Despite these limitations, the study offers a meaningful contribution by linking long-term land use, ecological suitability, and climate pressures to recent forest decline patterns. Future work should integrate high-resolution hydrological data, genetic origin studies, and process-based models to better predict stand-level outcomes under changing environmental conditions.

5. Conclusions

This study provides quantitative evidence that the large-scale Norway spruce decline in the Białowieża Forest is driven by the interaction between habitat suitability and drought-related climate extremes. By combining over a century of spruce distribution data with habitat classification and multi-decadal climate records, we demonstrate that

• A substantial share of spruce in the forest occurs in ecologically unsuitable habitats, making it inherently vulnerable to moisture deficits;
• Bark beetle outbreaks are strongly associated with multi-month drought indicators (negative SPEI-12, low Selyaninov k), confirming that hydro-climatic stress is a consistent outbreak trigger in this lowland temperate system;
• Drought in the year preceding an outbreak may act as a predisposing factor, amplifying the risk even under less extreme current-year conditions.

Our study demonstrates that the decline in Norway spruce in the Białowieża Forest is primarily driven by the interaction of habitat suitability and hydro-climatic variability, which together amplify bark beetle outbreaks. Spatial analyses revealed that nearly two-thirds of spruce-dominated stands are located on sites classified as unsuitable, while large areas of suitable habitats remain underutilised. This spatial mismatch reflects historical land-use choices that prioritised spruce afforestation beyond its ecological optimum, increasing long-term vulnerability under warming conditions.

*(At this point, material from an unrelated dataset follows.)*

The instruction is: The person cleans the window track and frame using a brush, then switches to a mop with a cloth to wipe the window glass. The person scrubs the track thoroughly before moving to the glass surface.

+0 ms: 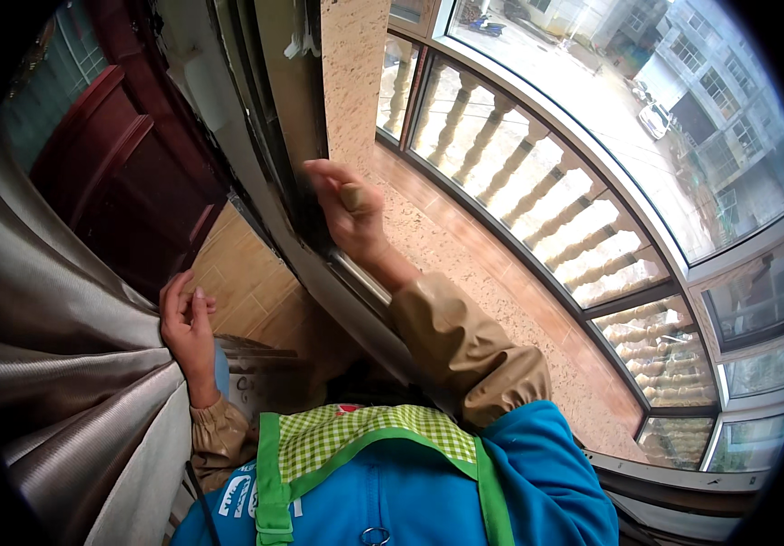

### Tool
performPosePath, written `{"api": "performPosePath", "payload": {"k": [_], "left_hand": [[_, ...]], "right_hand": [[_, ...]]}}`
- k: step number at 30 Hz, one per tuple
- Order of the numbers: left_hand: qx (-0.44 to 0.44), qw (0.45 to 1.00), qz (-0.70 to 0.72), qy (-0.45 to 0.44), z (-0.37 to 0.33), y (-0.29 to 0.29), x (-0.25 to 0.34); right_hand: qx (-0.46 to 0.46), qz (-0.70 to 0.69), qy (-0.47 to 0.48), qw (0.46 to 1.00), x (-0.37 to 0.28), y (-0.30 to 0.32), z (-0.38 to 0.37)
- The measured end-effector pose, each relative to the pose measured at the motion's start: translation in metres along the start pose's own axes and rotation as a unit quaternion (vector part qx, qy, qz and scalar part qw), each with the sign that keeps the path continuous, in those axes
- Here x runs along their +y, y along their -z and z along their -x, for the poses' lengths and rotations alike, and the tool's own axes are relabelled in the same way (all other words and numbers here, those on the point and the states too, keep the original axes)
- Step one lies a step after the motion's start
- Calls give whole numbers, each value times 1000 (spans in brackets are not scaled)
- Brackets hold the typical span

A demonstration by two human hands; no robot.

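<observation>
My right hand (355,217) is raised at the dark window frame (299,182), its fingers curled and their tips against or close to the frame's edge. A small dull-yellow shape shows in the curl of the fingers; whether it is a held thing is too unclear to tell. Lower and to the left, my left hand (189,320) has its fingers loosely bent and a little apart, with nothing seen in it. It hangs beside a grey satin curtain (73,300), close to or touching its edge. Brown sleeve covers (465,337) are over both forearms.
A speckled stone sill (446,264) runs along the right of the frame. Beyond it stand curved window panes (537,196) and a row of balusters (492,164). At the far left is a dark red wooden panel (128,173), with tan floor tiles (242,273) below it.
</observation>
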State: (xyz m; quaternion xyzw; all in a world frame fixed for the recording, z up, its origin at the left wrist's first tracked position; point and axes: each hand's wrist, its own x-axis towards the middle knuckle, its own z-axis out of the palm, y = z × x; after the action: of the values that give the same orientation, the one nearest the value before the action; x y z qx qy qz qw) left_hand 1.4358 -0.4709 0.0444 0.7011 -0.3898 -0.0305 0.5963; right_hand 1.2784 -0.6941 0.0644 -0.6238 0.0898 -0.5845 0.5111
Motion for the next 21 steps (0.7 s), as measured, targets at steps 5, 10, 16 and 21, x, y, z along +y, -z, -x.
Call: {"api": "performPosePath", "payload": {"k": [5,10,16,21], "left_hand": [[25,1000,-14,12,6,14,-5],[20,1000,-16,6,10,11,-3],[12,1000,-5,-3,5,6,0],[7,1000,3,6,11,4,0]], "right_hand": [[-83,127,119,981,-37,0,-7],[-68,4,-36,997,-48,-3,25],[-7,58,66,996,-19,-29,1],[4,-48,55,997,-69,14,1]]}}
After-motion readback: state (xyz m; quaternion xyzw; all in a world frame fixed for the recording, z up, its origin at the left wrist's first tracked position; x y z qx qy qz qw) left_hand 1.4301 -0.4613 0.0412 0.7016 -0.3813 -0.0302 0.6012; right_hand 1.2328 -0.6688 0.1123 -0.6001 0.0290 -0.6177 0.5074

From a land-use and sustainability perspective, these findings highlight the need for adaptive forest management. We recommend that spruce be retained only on hydrologically suitable sites, while suboptimal stands should be gradually converted to more diverse, drought-tolerant species. We propose a proactive adaptation strategy combining (i) habitat-based zoning to identify persistence areas, (ii) assisted conversion in vulnerable sites, and (iii) continuous climate–outbreak monitoring to inform flexible silvicultural responses. Such measures can reduce economic losses, preserve biodiversity, and align regional forestry with EU climate adaptation goals.